Исходящая фаза завершает дифференциальную характеристику вероятностным образом. Исходящая фаза использует усеченные дифференциалы, в отличие от входящей фазы. Каждая начальная точка, найденная во входящей фазе, распространяется вперед и назад. Чтобы соответствовать желаемой характеристике, 8 активных байтов должны распространяться на один активный байт в обоих направлениях. Один такой переход с 8 на 1 происходит с вероятностью 2, поэтому выполнение характеристики имеет вероятность 2. Чтобы гарантировать коллизию, значения в начале и конце характеристики должны отменяться во время подачи. -передача.

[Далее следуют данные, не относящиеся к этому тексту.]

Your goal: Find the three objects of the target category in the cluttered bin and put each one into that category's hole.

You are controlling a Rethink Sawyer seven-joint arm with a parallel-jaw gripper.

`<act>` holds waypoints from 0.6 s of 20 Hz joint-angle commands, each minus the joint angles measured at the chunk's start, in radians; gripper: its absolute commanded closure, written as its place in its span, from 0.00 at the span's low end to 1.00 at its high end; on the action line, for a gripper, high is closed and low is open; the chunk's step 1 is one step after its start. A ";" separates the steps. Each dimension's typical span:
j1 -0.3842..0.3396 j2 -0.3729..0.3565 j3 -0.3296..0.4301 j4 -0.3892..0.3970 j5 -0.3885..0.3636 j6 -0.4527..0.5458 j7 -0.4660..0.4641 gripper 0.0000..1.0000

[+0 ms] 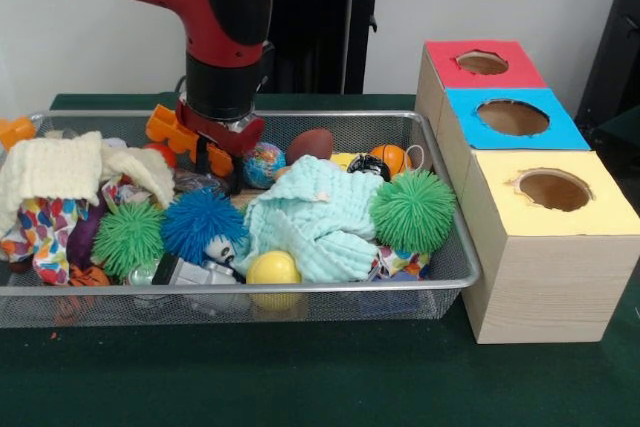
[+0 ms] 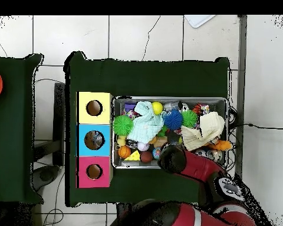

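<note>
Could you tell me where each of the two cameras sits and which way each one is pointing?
Front view: sits across the table, level with the wire bin, facing the robot; the red and black arm descends to the gripper among the toys.
Overhead view: sits above, looking straight down on the bin and three-hole box; the arm enters from the bottom edge.
Shared: bin, box, the mint cloth, turned half round between views.
</note>
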 commanded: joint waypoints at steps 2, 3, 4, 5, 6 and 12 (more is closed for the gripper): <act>0.016 0.072 -0.064 -0.133 -0.056 0.004 0.041 0.00; 0.017 0.073 -0.064 -0.139 -0.056 0.004 0.039 0.00; 0.008 0.073 -0.059 -0.140 -0.061 0.009 0.031 1.00; 0.007 0.074 -0.061 -0.142 -0.062 0.005 0.031 1.00; 0.006 0.075 -0.063 -0.143 -0.064 0.002 0.030 1.00; 0.008 0.079 -0.076 -0.160 -0.071 0.011 0.034 1.00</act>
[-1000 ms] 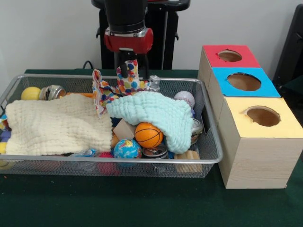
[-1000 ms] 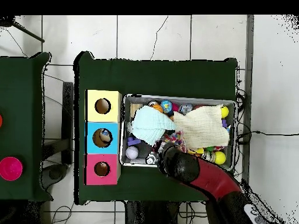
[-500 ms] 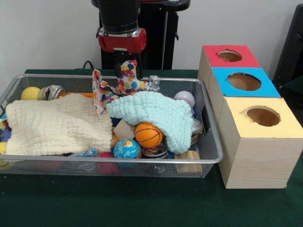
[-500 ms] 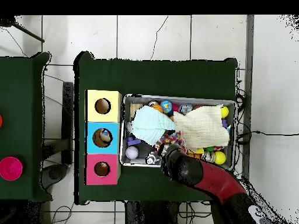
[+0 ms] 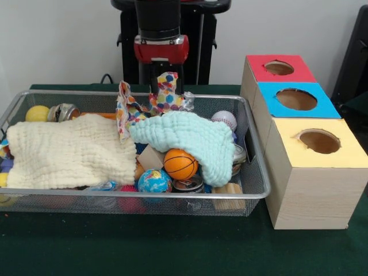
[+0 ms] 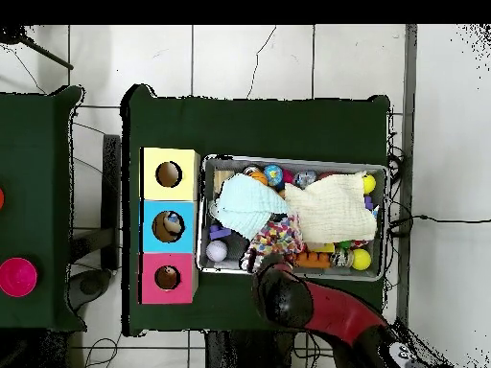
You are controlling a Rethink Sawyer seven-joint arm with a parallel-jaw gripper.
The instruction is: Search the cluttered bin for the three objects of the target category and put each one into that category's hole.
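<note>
Spotted cloth (image 5: 150, 102) — bright dots on white — hangs pinched in my gripper (image 5: 165, 79) at the far rail of the wire bin (image 5: 260, 192). My fingers are pressed together on its top corner, and the rest trails down and away onto the pile, between the cream cloth (image 5: 69, 150) and the mint cloth (image 5: 187, 138).

I cannot tell from here which category I am hunting, so I judge this step as clearing cover, not delivering. The likely candidates are the balls: an orange ball (image 5: 180, 164) and a globe ball (image 5: 154, 180) lie near the front wall, tucked just under the mint cloth's edge, a white ball (image 5: 225, 119) shows behind that cloth, and a yellow ball (image 5: 37, 113) sits in the far corner beside a tin (image 5: 63, 111). More may lie hidden under the cream cloth.

To do this well I should lift straight until the trailing end comes free of the pile, so it does not drag the mint cloth or roll the balls about. Then carry it to one side of the bin and drop it where it covers nothing I need — not back over the orange ball.

The three boxes stand beside the bin in a row, tops red (image 5: 279, 68), blue (image 5: 296, 99) and yellow (image 5: 319, 141), each with a round hole. From above, something already rests inside the blue box's hole.
</note>
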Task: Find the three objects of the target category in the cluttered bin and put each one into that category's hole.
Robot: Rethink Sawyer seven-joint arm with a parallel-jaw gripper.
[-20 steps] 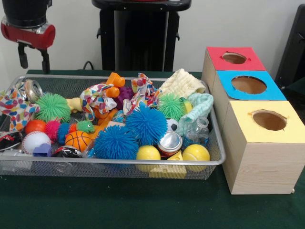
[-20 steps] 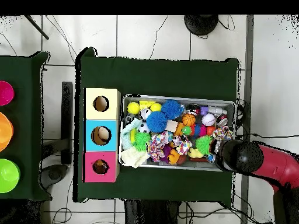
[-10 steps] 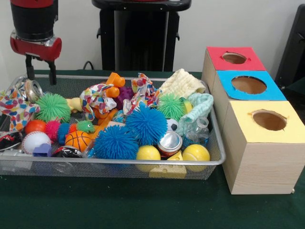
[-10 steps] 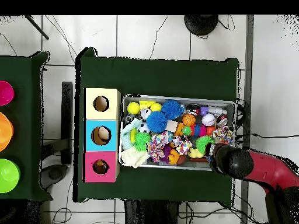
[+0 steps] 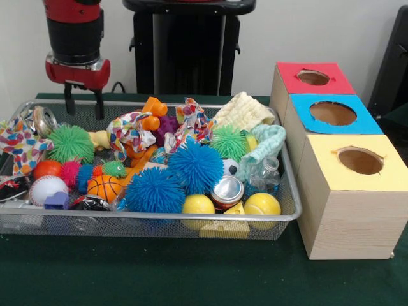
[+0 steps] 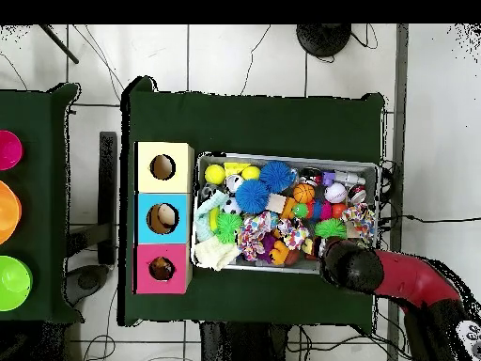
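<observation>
The wire mesh bin (image 5: 159,217) is heaped with toys: two blue spiky balls (image 5: 196,165), green spiky balls (image 5: 70,143), two yellow balls (image 5: 198,205), a small basketball (image 5: 104,187), a baseball (image 5: 47,189), drink cans (image 5: 227,190), patterned cloths (image 5: 131,131) and a cream cloth (image 5: 244,111). My gripper (image 5: 84,108) hangs open over the bin's back left corner, above the toys, with nothing between its fingers. In the overhead view the arm's head (image 6: 352,266) hides the gripper at the bin's (image 6: 287,156) lower right edge.
Three wooden boxes stand in a row right of the bin, each with a round hole on top: red (image 5: 290,73), blue (image 5: 299,105) and yellow (image 5: 322,150). Something pale shows inside the blue box's hole (image 6: 164,218). Green cloth covers the table (image 5: 191,274).
The arm has swung from beyond the bin's left end to over its back left corner and come a little lower. The gripper stays open and the toys have not moved.
</observation>
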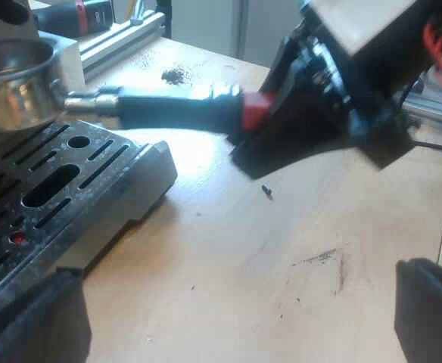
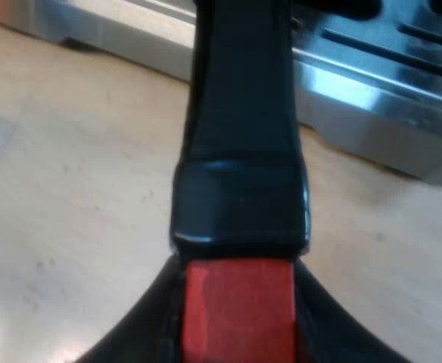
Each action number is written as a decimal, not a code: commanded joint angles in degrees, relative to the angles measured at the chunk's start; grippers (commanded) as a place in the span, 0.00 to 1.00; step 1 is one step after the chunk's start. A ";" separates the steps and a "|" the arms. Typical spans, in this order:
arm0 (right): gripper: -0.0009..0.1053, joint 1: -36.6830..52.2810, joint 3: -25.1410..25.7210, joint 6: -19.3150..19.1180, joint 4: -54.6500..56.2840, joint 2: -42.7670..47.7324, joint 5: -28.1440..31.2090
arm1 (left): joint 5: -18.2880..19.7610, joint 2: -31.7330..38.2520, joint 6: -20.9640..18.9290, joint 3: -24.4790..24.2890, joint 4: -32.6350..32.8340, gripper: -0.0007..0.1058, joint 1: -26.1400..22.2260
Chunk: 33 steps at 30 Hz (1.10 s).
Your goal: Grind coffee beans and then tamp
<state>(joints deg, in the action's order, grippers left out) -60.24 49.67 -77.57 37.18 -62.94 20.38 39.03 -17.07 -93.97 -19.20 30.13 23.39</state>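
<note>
Left gripper (image 1: 236,314): released, empty, low beside the espresso machine (image 1: 92,189). Right gripper (image 2: 240,329): clenched on the red handle end of the holder (image 1: 13,83), whose basket hangs over the machine's drip tray. Basket fill unreadable. Judged: grinding unconfirmed, tamping not yet done.

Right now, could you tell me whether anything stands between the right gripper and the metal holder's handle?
Nothing visible does. The right gripper is shut on the red end of the handle, and the metal holder hangs over the espresso machine's drip tray.
</note>
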 commanded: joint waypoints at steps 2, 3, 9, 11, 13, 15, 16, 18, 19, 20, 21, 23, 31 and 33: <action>0.01 -0.04 0.83 -0.69 4.60 4.15 1.61 | 0.67 -0.04 0.03 -1.42 1.90 0.79 0.21; 0.01 -0.04 0.83 -0.92 6.07 5.44 1.61 | 0.67 -0.04 0.03 -2.25 3.40 0.79 0.21; 0.01 -0.04 0.83 -5.16 10.86 12.48 -1.54 | 0.67 -0.04 1.04 -6.83 9.91 0.79 0.21; 0.01 -0.04 0.83 -5.45 11.37 13.16 -1.53 | 0.67 0.08 1.68 -8.84 11.91 0.79 0.21; 0.01 -0.04 0.83 -6.36 12.13 14.51 -1.65 | 0.67 0.08 1.79 -11.25 14.29 0.79 0.21; 0.01 -0.04 0.83 -10.66 13.06 18.03 -5.23 | 0.46 0.08 2.83 -13.45 16.63 0.79 0.21; 0.01 -0.04 0.83 -11.60 13.07 18.52 -5.68 | 0.33 0.08 2.93 -13.88 17.00 0.79 0.21; 0.01 -0.04 0.83 -15.11 13.18 19.79 -6.22 | -0.60 0.19 2.99 -14.88 17.50 0.79 0.21; 0.01 -0.04 0.83 -16.52 13.18 20.04 -6.28 | -1.09 0.19 2.99 -14.98 17.48 0.79 0.21; 0.01 -0.04 0.83 -18.12 13.18 20.22 -6.62 | -1.47 0.19 2.99 -15.01 17.48 0.79 0.21; 0.01 -0.04 0.83 -19.20 13.18 20.21 -7.68 | -2.20 0.19 2.99 -14.99 17.60 0.79 0.21; 0.01 -0.04 0.37 -20.48 11.64 20.02 -8.74 | -2.86 0.19 2.99 -14.99 17.61 0.79 0.21; 0.01 -0.04 -8.92 -21.16 0.98 19.82 -11.70 | -4.03 0.19 2.99 -14.99 17.61 0.79 0.21; 0.01 -0.04 -12.23 -21.14 -1.79 19.67 -11.69 | -4.59 0.19 2.99 -14.99 17.61 0.79 0.21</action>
<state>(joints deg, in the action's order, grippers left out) -60.24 41.54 -98.05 41.17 -43.45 8.74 34.82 -16.95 -91.36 -33.74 47.81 23.39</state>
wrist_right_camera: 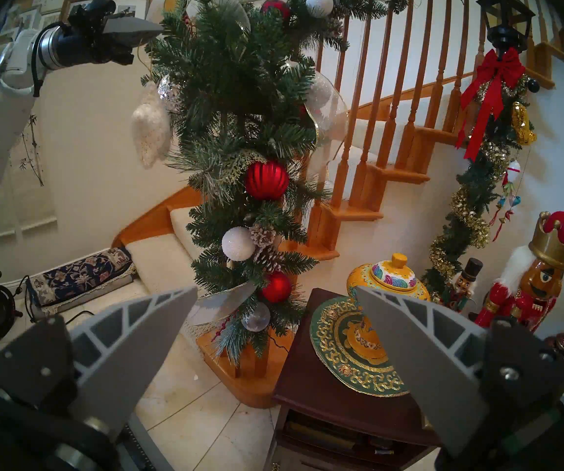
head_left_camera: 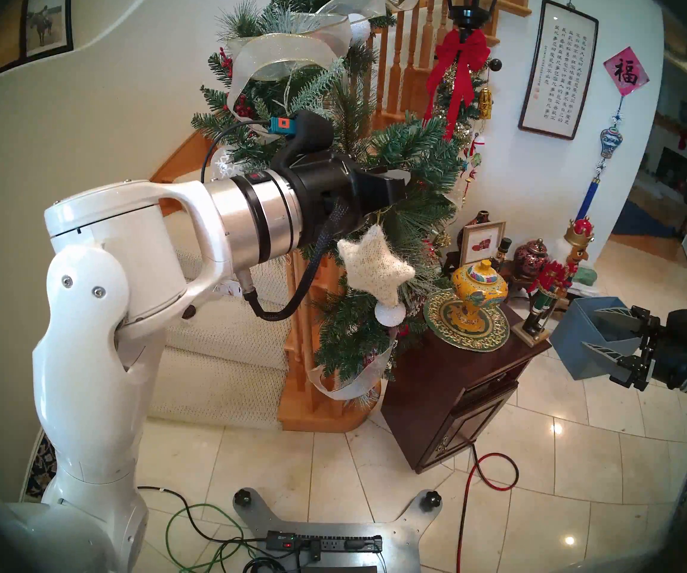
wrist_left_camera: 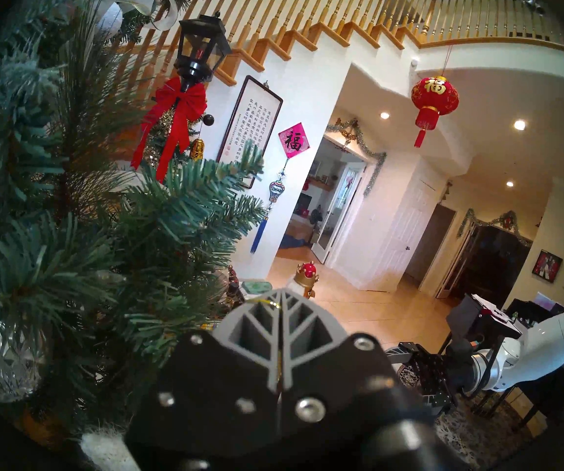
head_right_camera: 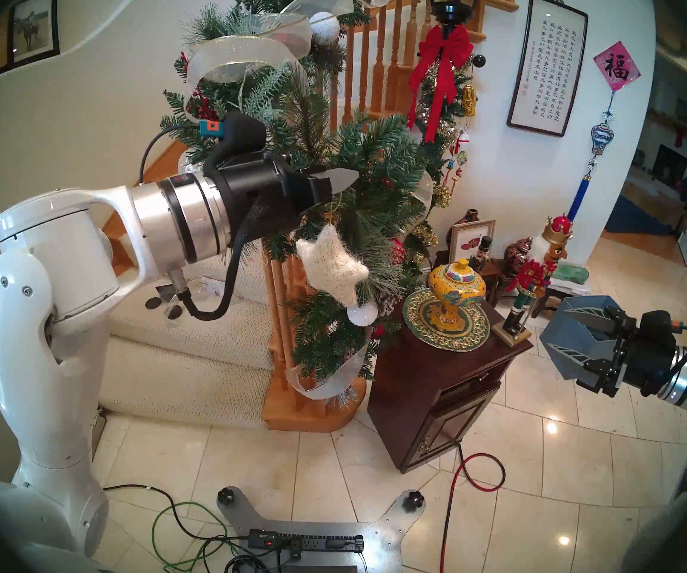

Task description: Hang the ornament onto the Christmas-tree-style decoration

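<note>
White and fuzzy, the puffy fabric star [head_left_camera: 374, 267] is dangling against the bushy green pine garland [head_left_camera: 408, 154]; my left gripper [head_left_camera: 400, 182] is pinching its gold string [wrist_left_camera: 264, 302], my right gripper [wrist_right_camera: 275, 319] standing spread, holding nothing.

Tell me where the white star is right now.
In the head views the white star dangles by its gold string from the shut left claw, against the green garland, just above a small white ball.

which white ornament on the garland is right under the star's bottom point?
The small white glittery ball, tucked just below the white star; the other white ball sits high up by the ribbon.
</note>
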Available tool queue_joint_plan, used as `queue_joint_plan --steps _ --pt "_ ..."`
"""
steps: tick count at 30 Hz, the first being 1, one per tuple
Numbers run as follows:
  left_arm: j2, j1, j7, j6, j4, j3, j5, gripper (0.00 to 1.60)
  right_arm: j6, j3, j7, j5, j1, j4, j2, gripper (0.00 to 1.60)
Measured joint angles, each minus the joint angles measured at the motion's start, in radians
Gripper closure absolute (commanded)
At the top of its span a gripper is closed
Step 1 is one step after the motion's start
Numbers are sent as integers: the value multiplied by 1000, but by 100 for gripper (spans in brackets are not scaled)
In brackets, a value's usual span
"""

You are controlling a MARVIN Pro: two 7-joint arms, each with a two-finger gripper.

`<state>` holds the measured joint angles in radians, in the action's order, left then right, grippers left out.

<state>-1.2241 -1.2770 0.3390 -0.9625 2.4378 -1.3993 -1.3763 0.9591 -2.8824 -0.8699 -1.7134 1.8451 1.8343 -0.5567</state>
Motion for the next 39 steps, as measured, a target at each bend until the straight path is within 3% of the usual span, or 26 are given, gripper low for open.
queue_joint_plan --steps 24,39 --pt "-10 56 -4 0 0 45 -63 160 0 0 0 3 0 1 0 0" --pt "-28 112 3 0 1 17 -98 160 0 0 1 6 0 1 0 0"
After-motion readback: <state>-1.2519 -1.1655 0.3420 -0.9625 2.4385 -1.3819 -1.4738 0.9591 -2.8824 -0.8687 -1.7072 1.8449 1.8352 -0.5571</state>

Это происходит с вероятностью приблизительно 2, поэтому общая вероятность исходящей фазы равна 2.
Чтобы найти коллизию, на входящей фазе должны быть сгенерированы 2 начальные точки. Поскольку это можно сделать со средней сложностью, равной 1 на начальную точку, общая сложность атаки составляет 2.
Базовая атака с 4,5 раундами может быть расширена до атаки с 5,5 раундами, используя два полностью активных состояния во входящей фазе. Это увеличивает сложность примерно до 2.
Расширение исходящей фазы так, что она начинается и заканчивается 8 активными байтами, приводит к почти конфликту в 52 байтах на Whirlpool сокращено до 7,5 раундов с сложностью, равной 2.
Предполагая, что злоумышленник имеет контроль над значением цепочки и, следовательно, вводом в расписание клавиш Whirlpool, атака может быть расширена до 9,5 раундов в полусвободном запуске, близком к конфликту, на 52 байтах со сложностью , равной 2.